We live in a time of glib memes, mantras, and endless lists of “how best to…,” as though serious issues can be dealt with in a few dozen words, and the same size (solution) fits all. However, each of us is unique and each couple is unique, so facile answers to profound problems can be singularly unhelpful. 

In our November 2 column, we cited Dr. Robert Sternberg and his Triangular Theory of Love. Prof. Sternberg suggests that the three critical components of love are passion, intimacy, and commitment, and that different combinations of these produce different types of love.

It should be noted that these elements exist on a spectrum; they can be present to a greater or lesser degree, and just as importantly, they can wax and wane over time.

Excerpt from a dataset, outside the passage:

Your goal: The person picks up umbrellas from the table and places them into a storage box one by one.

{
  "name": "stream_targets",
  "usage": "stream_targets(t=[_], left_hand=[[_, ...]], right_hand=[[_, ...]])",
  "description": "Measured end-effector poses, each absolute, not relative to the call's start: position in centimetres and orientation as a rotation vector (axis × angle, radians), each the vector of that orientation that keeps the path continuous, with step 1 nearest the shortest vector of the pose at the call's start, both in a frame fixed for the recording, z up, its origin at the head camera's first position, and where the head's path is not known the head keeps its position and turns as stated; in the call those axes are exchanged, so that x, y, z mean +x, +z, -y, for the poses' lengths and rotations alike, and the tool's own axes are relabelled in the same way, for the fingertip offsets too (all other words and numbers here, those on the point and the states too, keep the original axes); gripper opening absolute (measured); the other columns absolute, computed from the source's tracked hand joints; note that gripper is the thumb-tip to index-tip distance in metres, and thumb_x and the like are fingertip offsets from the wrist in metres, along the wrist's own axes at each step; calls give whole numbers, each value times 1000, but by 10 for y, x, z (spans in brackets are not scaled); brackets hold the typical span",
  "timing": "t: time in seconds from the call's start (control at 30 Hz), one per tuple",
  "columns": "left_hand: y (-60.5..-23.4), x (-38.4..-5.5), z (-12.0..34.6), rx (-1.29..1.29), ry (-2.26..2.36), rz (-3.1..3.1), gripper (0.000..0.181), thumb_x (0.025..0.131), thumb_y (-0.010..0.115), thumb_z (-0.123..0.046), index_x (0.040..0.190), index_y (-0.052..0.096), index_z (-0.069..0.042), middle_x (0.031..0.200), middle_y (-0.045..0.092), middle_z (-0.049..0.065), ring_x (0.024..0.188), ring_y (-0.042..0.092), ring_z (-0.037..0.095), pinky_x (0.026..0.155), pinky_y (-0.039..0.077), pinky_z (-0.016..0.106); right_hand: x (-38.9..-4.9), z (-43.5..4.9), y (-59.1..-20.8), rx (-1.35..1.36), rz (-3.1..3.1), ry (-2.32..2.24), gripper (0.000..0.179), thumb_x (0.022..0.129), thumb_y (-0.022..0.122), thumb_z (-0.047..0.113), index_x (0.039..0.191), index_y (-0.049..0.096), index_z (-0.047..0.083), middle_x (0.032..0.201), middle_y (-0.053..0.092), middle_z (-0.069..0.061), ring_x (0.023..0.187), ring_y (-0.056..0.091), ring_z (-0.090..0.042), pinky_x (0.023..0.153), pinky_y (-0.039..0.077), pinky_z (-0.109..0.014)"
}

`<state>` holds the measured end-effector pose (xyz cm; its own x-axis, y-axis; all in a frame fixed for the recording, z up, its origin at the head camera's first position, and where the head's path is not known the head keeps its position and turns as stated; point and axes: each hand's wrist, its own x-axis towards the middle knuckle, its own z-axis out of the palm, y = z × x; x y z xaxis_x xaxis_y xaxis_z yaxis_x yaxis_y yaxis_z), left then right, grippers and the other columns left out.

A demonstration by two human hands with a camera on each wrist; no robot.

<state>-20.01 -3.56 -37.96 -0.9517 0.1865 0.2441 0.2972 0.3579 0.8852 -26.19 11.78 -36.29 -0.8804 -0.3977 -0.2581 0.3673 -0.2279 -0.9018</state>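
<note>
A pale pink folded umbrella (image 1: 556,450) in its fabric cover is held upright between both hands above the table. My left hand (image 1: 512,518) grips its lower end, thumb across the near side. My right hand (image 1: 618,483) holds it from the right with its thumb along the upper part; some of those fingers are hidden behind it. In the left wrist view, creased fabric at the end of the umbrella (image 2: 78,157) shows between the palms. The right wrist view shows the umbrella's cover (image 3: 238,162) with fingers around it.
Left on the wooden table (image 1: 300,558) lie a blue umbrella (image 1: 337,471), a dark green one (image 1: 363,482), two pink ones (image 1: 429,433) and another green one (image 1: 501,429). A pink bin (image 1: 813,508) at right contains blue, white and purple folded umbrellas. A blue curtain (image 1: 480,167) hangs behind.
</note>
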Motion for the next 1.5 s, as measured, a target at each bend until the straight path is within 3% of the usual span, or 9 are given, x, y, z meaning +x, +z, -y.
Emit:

When two people decide to get married, they usually intend for their union to be for life, especially in a country that does not recognize divorce, and so at least some form of commitment is present. Typically passion will also be an important factor at this stage, which is not to say that it necessarily evaporates over time, but that it evolves. 

The fervent passion of newlyweds is after all rather different from that of a couple married for 50 years. Intimacy, the third critical component, is something that if encouraged can grow over time, enabling a couple to love each other more and more deeply even as physical passion may wane.

Trust is an important part of intimacy. It takes different forms: for example, a willingness to bare one’s soul to one’s partner and/or a resolution to “cleave together, forsaking all others.” Trust is also on a spectrum and can be built up over the course of time. It can be offered unilaterally, but generally, reciprocation is required if significant self-revelation is the intention.

Miguel, you do not say what form this lack of trust takes. Maybe you have revealed things to your wife that she has not treated with the confidentiality that you expected, or has used them against you in a mean-spirited way. Alternatively, maybe your loss of trust is related to her infidelity, or the breaching of some other fundamental covenant of your marriage, perhaps to do with children or religion.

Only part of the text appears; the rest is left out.